„Sei der Held im Abenteuer deines Lebens“ stand auf der Karte, die ich einem Freund geschenkt habe. Held – das mag erst mal etwas abgehoben klingen. Denn hey, was haben du und ich schon mit Superman & Co. gemeinsam? Die haben ihre Superkräfte – und wir?
Im Rahmen meiner Weiterbildung in Creative Mindfulness (kreative Achtsamkeit) setze ich mich gerade mit dem Konzept der Heldenreise auseinander. Es basiert auf der Analyse von Mythen sowie Gedanken von Carl G. Jung, die später von Joseph Campbell in seinem Buch „The hero has a thousend faces“ zusammengefasst wurden.
Das Konzept der Heldenreise findet sich in vielen Filmen und Büchern wieder, ganz gleich ob Zauberer von Oz, in Matrix oder Herr der Ringe. Immer geht es darum, dass jemand aufbricht, um ein Abenteuer zu bestehen. Dazu muss er die ihm vertraute Welt zurücklassen, um in eine neue einzutauchen. Dort begegnet er Herausforderungen, findet seinen „Schatz“ und kehrt anschließend verändert in seine alte Welt zurück.

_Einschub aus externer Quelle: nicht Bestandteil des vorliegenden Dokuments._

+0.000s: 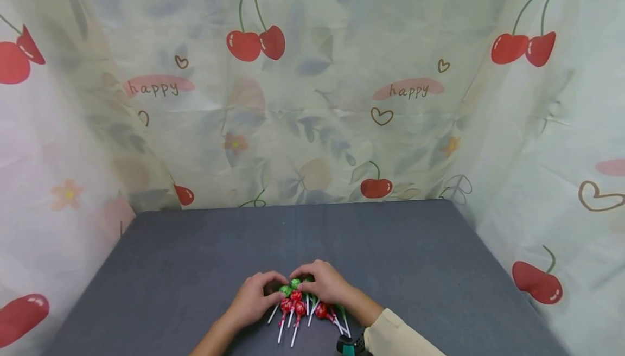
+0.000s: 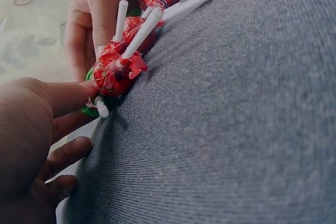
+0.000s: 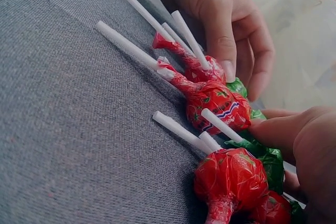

Spannend ist, dass nicht nur Dorothy, Neo, Frodo & Co. Heldenreisen antreten, sondern auch wir. Große und kleine, angestoßen durch sich auftuende Möglichkeiten, Herausforderungen, neue Situationen. Immer geht es dabei um persönliches Wachstum – und den Mut, Dinge anders zu machen als sonst.

Zum Weiterdenken:
Wann hast du das letzte Mal etwas anders gemacht als normal? Was war der Grund dafür – und wie hat es sich angefühlt?